◆ WHAT YOU ARE ASKED TO DO
Whichever lines include the word "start", copy them as they appear in the data.

========================================

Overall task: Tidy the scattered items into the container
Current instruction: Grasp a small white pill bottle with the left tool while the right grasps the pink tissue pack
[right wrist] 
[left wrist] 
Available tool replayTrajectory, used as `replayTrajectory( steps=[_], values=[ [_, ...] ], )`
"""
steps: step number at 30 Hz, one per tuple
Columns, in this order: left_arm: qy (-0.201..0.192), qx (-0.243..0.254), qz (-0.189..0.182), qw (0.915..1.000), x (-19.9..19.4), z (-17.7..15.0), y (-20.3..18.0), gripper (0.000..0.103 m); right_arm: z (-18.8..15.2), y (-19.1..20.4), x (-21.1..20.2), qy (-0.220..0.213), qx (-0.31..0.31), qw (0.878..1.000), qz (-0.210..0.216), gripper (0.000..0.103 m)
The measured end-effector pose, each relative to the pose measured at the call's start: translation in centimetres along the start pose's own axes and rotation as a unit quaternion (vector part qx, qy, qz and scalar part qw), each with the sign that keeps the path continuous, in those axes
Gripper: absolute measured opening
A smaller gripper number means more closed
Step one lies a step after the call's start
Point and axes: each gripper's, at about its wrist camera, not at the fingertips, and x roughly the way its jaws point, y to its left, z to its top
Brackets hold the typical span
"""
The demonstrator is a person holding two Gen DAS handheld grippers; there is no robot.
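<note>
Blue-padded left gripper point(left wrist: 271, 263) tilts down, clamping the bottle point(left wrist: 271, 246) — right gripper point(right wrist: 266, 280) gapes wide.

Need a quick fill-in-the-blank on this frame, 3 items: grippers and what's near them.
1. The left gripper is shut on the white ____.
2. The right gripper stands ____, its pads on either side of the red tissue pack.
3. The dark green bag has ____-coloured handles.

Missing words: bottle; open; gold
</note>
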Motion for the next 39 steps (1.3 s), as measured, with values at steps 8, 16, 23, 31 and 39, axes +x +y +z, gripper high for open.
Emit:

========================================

◆ WORKED SOLUTION
The measured end-effector pose, each relative to the pose measured at the call's start: translation in centimetres along the start pose's own axes and rotation as a unit quaternion (vector part qx, qy, qz and scalar part qw), each with the sign that keeps the path continuous, in those axes
Step one lies a step after the call's start

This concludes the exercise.